Segundo a Corte, o processo criminal movido no Brasil contra Zambelli “não observou garantias fundamentais previstas no ordenamento jurídico”. Isso porque Moraes teria atuado desde a investigação até a execução das decisões judiciais, o que seria visto como um acúmulo de funções, que levanta questionamentos sobre os princípios de imparcialidade e independência.
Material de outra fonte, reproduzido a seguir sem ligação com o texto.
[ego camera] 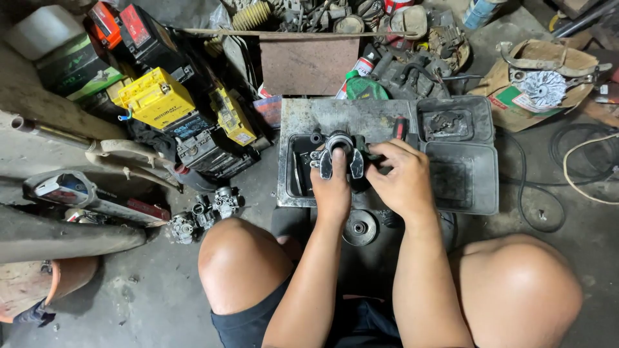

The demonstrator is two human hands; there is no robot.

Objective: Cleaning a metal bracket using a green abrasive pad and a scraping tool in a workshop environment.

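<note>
My left hand [331, 188] and my right hand [401, 178] both grip a dark metal brake caliper [340, 154] with a round bore and two pad-like plates. I hold it over a dirty grey metal tray [335, 116] on the floor. My thumbs press on its near side. A red-handled tool [400, 127] lies just beyond my right fingers. A round metal pulley disc [360, 227] sits on the floor below the tray, between my forearms.
Yellow and black batteries [157, 98] are piled at the left. Carburetors [205, 214] lie near my left knee. A black plastic tray [461, 158] adjoins the metal one. Engine parts [545, 77] on cardboard sit at top right, and cables [583, 171] at the right.
</note>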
Em nota assinada pelo ministro Luiz Edson Fachin, atual presidente da instituição, o STF demonstrou preocupação com os argumentos apresentados pela Corte Suprema de Cassação da Itália. No texto, o STF reafirmou sua independência e imparcialidade no julgamento da ação penal. “O processo e seus atos transcorreram em estrita observância à Constituição da República, ao devido processo legal, ao contraditório, à ampla defesa e aos compromissos internacionais assumidos pelo Estado brasileiro”, diz a nota.
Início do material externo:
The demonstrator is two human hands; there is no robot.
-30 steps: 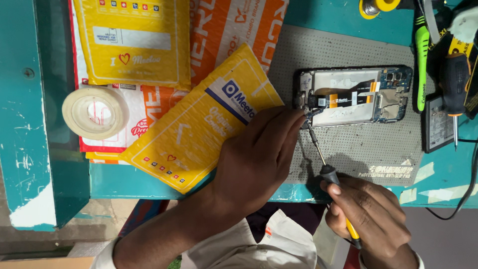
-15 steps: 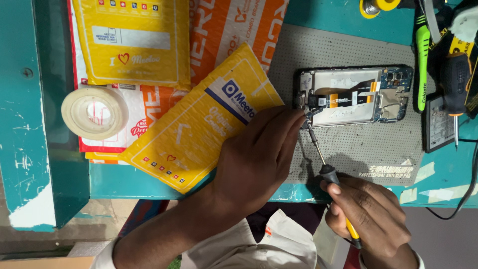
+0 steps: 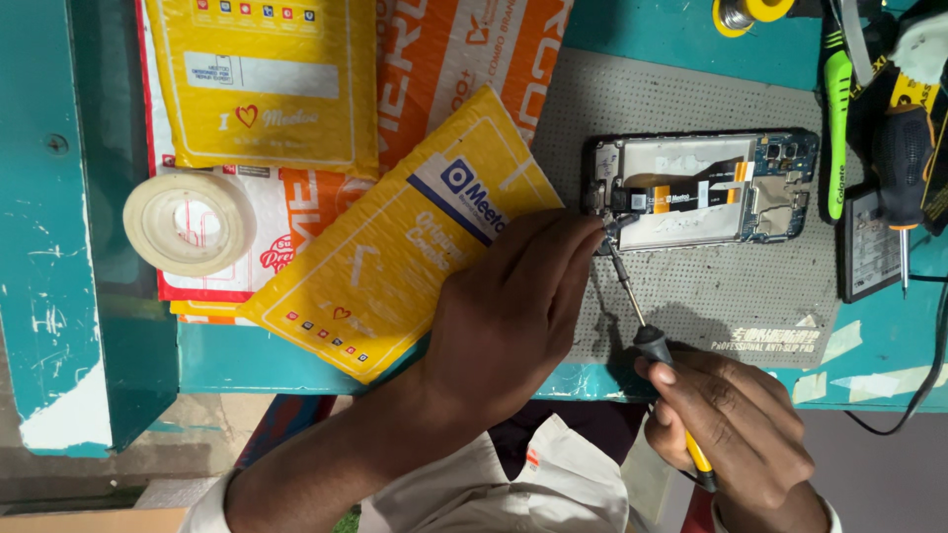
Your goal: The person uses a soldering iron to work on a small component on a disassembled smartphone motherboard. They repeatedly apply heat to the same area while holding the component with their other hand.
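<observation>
Item: opened phone [image 3: 706, 190], back cover off, lying flat and lengthwise on a grey perforated work mat [image 3: 711, 296] at the right of a teal bench [image 3: 296, 355]. Inner board, a pale plate and a black-and-orange ribbon strip are exposed.

Left hand [image 3: 513, 316]: palm down, fingers curled narrow, fingertips [image 3: 583, 232] pressed at the phone's lower left corner. The heel of the hand rests over the edge of a yellow padded envelope [image 3: 395, 257]. Whether anything small is pinched under the fingertips cannot be told.

Right hand [image 3: 731, 434]: closed around the handle of a screwdriver [image 3: 642, 326], near the bench's front edge. The handle is black at the collar and yellow lower down; the thin metal shaft runs up and to the left, its tip meeting the phone's lower left corner just beside the left fingertips.

Surroundings: a second yellow padded envelope [image 3: 262, 84] at the upper left, lying on an orange and white mailer [image 3: 464, 49]. A roll of clear tape [image 3: 190, 223] sits flat to the left of the envelopes. At the far right, beside the mat, a green-handled tool [image 3: 839, 128], a black-handled driver [image 3: 904, 168] and a small dark flat device [image 3: 869, 252]. A yellow spool [image 3: 752, 12] shows at the top edge.
</observation>
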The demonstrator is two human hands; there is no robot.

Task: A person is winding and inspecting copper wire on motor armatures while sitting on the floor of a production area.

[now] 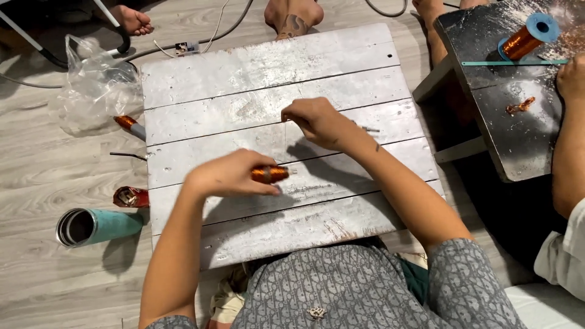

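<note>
I see my left hand wrapped around a copper wire coil — a short cylinder wound in shiny orange-brown wire, its long axis running from nine to three o'clock, with the bare end pointing toward three o'clock. It sits just above the counter, near the middle of the boards. My right hand is at about one o'clock from the coil, fingers pinched together; whether a strand of wire is caught between them I cannot tell, it is too fine to make out.

The counter is made of worn planks painted grey-white, scratched and scuffed, with dark gaps between them. On the wooden floor at nine o'clock lie a teal metal cup on its side, a crumpled red wrapper and a clear plastic bag. At two o'clock, on a dark low stool, stands a copper wire spool with a blue flange — another person's arm rests beside it.
</note>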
Fachin ainda disse em nota que acompanha com preocupação a decisão proferida pela justiça italiana “em matéria relacionada à cooperação jurídica entre os dois países, ressaltando que esta Corte vem atuando com marcante deferência aos Estados estrangeiros quando examina pedidos de extradição”.
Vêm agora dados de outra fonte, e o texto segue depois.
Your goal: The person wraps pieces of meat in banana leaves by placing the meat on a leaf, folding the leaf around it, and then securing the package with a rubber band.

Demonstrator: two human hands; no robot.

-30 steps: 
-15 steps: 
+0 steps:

O STF ainda explica que, no caso em questão, foi oferecida denúncia pela Procuradoria-Geral da República pela prática de crimes de invasão a dispositivo informático e falsidade ideológica. A denúncia foi recebida por unanimidade pela Primeira Turma, que referendou as decisões monocráticas do relator, ministro Alexandre de Moraes, e entendeu presentes os requisitos para o exercício da ação penal.
Após instrução, a ação penal foi julgada integralmente procedente pela turma, novamente por unanimidade, inclusive afastando por decisão colegiada a suspeição suscitada, defendeu o STF.
“A defesa da jurisdição brasileira, da autoridade das decisões judiciais regularmente proferidas e da independência do Poder Judiciário constitui dever constitucional irrenunciável desta Suprema Corte”, finalizou Fachin em nota.
Entenda o caso de Carla Zambelli
Dois pedidos de extradição tinham sido aceitos
Em abril, um pedido de extradição da ex-deputada havia sido acolhido pela Justiça italiana sobre a condenação por porte ilegal de arma e constrangimento ilegal. Em março, a Corte de Apelação da Itália já havia autorizado a extradição de Zambelli no caso de invasão dos sistemas do Conselho Nacional de Justiça.
As decisões, no entanto, ainda cabiam recursos, como foi feito.
Por que Zambelli estava presa?
A ex-deputada está presa na Itália desde 29 de julho. Ela tem cidadania italiana e deixou o Brasil após ser condenada pelo Supremo Tribunal Federal (STF) a 10 anos de prisão, por envolvimento na invasão aos sistemas do Conselho Nacional de Justiça, em 2023, em parceria com o hacker Walter Delgatti, que também está preso.
Além disso, também foi condenada pelo STF por porte ilegal de arma e constrangimento ilegal, em episódio ocorrido em São Paulo, na véspera das eleições de 2022. A decisão resultou na perda do mandato parlamentar.